**PROBLEM:** Give back the full listing verbatim, apart from its images.

**AVAILABLE DATA:**
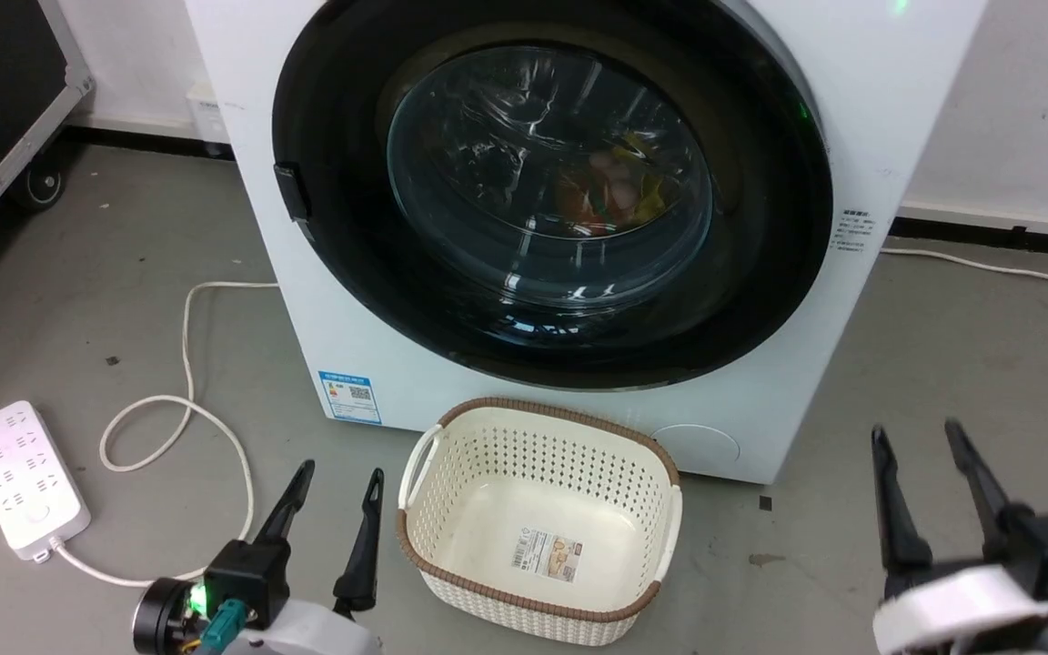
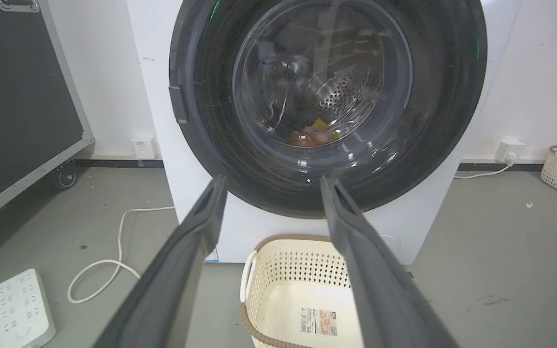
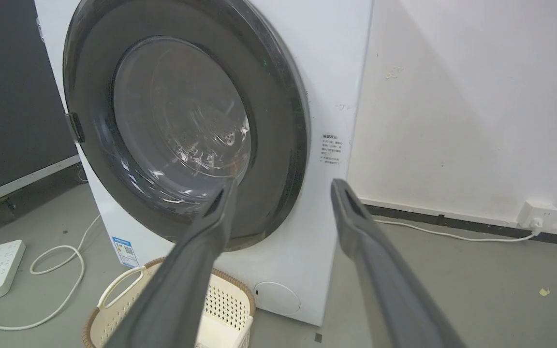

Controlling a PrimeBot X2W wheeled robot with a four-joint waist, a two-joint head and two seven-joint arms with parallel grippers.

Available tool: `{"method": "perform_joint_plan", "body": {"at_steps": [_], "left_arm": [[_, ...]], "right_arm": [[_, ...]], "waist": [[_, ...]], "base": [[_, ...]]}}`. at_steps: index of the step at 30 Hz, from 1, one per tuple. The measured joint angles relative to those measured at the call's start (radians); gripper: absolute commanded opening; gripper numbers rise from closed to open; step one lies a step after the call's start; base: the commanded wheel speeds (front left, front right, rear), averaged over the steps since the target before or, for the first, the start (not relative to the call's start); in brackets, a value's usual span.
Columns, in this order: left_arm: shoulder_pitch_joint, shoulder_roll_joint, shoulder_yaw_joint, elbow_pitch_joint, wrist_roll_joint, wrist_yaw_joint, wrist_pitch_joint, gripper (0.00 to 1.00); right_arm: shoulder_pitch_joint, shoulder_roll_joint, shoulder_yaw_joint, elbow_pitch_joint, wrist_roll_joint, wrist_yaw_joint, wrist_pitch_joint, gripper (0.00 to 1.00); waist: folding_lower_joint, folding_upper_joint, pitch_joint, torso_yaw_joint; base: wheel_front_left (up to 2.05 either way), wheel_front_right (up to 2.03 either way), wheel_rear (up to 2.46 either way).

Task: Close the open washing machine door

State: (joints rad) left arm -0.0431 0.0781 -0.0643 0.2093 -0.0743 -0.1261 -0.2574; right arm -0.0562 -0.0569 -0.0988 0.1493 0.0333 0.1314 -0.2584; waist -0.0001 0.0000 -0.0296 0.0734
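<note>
1. Grey floor spreads out before the robot, and both arms hang low over it. The left gripper (image 1: 342,470) and the right gripper (image 1: 914,429) point up toward the machine. Each has its jaws spread apart with nothing between them, well clear of the door.
2. Between them sits a cream perforated basket (image 1: 547,403), just in front of the washing machine (image 1: 378,364). A white power strip (image 1: 25,478) and its looped cable (image 1: 186,346) lie off to the left.
3. Beyond, the washing machine door (image 1: 549,173) lies flat against the machine's front. Its black rim shows no gap in either wrist view, and coloured laundry (image 1: 615,191) shows through the glass bowl.
4. From that, the closing swing looks done, and the step in hand is confirming the closure. Whether the latch behind the small black tab (image 1: 291,191) on the door's left edge has caught cannot be told.
5. If more is needed, the next move calls for a firm, straight push on the rim near that tab, reaching over the basket.
</note>
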Motion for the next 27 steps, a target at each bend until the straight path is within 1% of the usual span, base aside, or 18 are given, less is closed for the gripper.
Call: {"method": "perform_joint_plan", "body": {"at_steps": [3,6,20,21,27], "left_arm": [[0.007,-0.001,-0.005,0.001,0.003,0.000,0.000,1.00],[0.007,-0.001,-0.016,0.001,0.015,0.000,0.000,1.00],[0.003,0.000,-0.022,-0.011,0.026,0.000,0.000,1.00],[0.003,0.002,-0.024,-0.010,0.026,0.000,0.001,0.00],[0.003,0.001,-0.022,-0.009,0.026,0.000,0.002,0.00]], "right_arm": [[0.042,0.000,0.005,-0.001,0.035,0.000,0.000,1.00],[0.063,0.002,0.016,0.005,0.035,0.000,0.000,1.00],[0.068,0.002,0.018,0.009,0.039,0.000,0.000,1.00],[0.068,0.002,0.019,0.009,0.039,0.000,0.000,0.00],[0.068,0.002,0.018,0.009,0.038,0.000,0.001,0.00]], "waist": [[0.0000,0.0000,-0.003,0.000],[0.0000,0.0000,-0.005,0.002],[0.0002,0.0000,-0.005,0.004],[0.0002,0.0000,-0.004,0.003],[0.0002,0.0000,-0.003,0.003]], "base": [[0.00,0.00,0.00],[0.00,0.00,0.00],[0.00,0.00,0.00],[0.00,0.00,0.00],[0.00,0.00,0.00]]}}
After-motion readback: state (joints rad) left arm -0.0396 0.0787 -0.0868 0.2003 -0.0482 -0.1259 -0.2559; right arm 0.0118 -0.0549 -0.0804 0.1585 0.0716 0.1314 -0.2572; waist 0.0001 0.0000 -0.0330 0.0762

**FINISHED TASK:**
Controlling a PrimeBot X2W wheeled robot with a four-joint waist, a two-joint head and two seven-joint arms with parallel grippers.

Available tool: `{"method": "perform_joint_plan", "body": {"at_steps": [_], "left_arm": [[_, ...]], "right_arm": [[_, ...]], "waist": [[_, ...]], "base": [[_, ...]]}}`. at_steps: index of the step at 30 Hz, from 1, one per tuple. The measured joint angles relative to those measured at the call's start (radians); gripper: absolute commanded opening; gripper numbers rise from closed to open; step one lies a step after the call's start; base: the commanded wheel speeds (front left, front right, rear), averaged over the steps since the target before or, for the first, the start (not relative to the call's start); in brackets, a value's usual span.
Columns, in this order: left_arm: shoulder_pitch_joint, shoulder_roll_joint, shoulder_yaw_joint, elbow_pitch_joint, wrist_roll_joint, wrist_yaw_joint, wrist_pitch_joint, gripper (0.00 to 1.00); right_arm: shoulder_pitch_joint, shoulder_roll_joint, shoulder_yaw_joint, elbow_pitch_joint, wrist_roll_joint, wrist_yaw_joint, wrist_pitch_joint, gripper (0.00 to 1.00); waist: folding_lower_joint, folding_upper_joint, pitch_joint, torso_yaw_joint; base: wheel_front_left (up to 2.05 either way), wheel_front_right (up to 2.03 either way), wheel_rear (up to 2.46 either way).

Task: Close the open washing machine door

State: (joints rad) left arm -0.0431 0.0781 -0.0643 0.2093 -0.0743 -0.1261 -0.2574; right arm -0.0562 -0.0569 -0.0988 0.1493 0.0333 0.1314 -0.2584; waist -0.0001 0.0000 -0.0296 0.0734
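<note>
1. Grey floor spreads out before the robot, and both arms hang low over it. The left gripper (image 1: 342,470) and the right gripper (image 1: 914,429) point up toward the machine. Each has its jaws spread apart with nothing between them, well clear of the door.
2. Between them sits a cream perforated basket (image 1: 547,403), just in front of the washing machine (image 1: 378,364). A white power strip (image 1: 25,478) and its looped cable (image 1: 186,346) lie off to the left.
3. Beyond, the washing machine door (image 1: 549,173) lies flat against the machine's front. Its black rim shows no gap in either wrist view, and coloured laundry (image 1: 615,191) shows through the glass bowl.
4. From that, the closing swing looks done, and the step in hand is confirming the closure. Whether the latch behind the small black tab (image 1: 291,191) on the door's left edge has caught cannot be told.
5. If more is needed, the next move calls for a firm, straight push on the rim near that tab, reaching over the basket.
</note>
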Motion for the next 27 steps, a target at each bend until the straight path is within 1% of the usual span, base aside, or 18 are given, less is closed for the gripper.
Call: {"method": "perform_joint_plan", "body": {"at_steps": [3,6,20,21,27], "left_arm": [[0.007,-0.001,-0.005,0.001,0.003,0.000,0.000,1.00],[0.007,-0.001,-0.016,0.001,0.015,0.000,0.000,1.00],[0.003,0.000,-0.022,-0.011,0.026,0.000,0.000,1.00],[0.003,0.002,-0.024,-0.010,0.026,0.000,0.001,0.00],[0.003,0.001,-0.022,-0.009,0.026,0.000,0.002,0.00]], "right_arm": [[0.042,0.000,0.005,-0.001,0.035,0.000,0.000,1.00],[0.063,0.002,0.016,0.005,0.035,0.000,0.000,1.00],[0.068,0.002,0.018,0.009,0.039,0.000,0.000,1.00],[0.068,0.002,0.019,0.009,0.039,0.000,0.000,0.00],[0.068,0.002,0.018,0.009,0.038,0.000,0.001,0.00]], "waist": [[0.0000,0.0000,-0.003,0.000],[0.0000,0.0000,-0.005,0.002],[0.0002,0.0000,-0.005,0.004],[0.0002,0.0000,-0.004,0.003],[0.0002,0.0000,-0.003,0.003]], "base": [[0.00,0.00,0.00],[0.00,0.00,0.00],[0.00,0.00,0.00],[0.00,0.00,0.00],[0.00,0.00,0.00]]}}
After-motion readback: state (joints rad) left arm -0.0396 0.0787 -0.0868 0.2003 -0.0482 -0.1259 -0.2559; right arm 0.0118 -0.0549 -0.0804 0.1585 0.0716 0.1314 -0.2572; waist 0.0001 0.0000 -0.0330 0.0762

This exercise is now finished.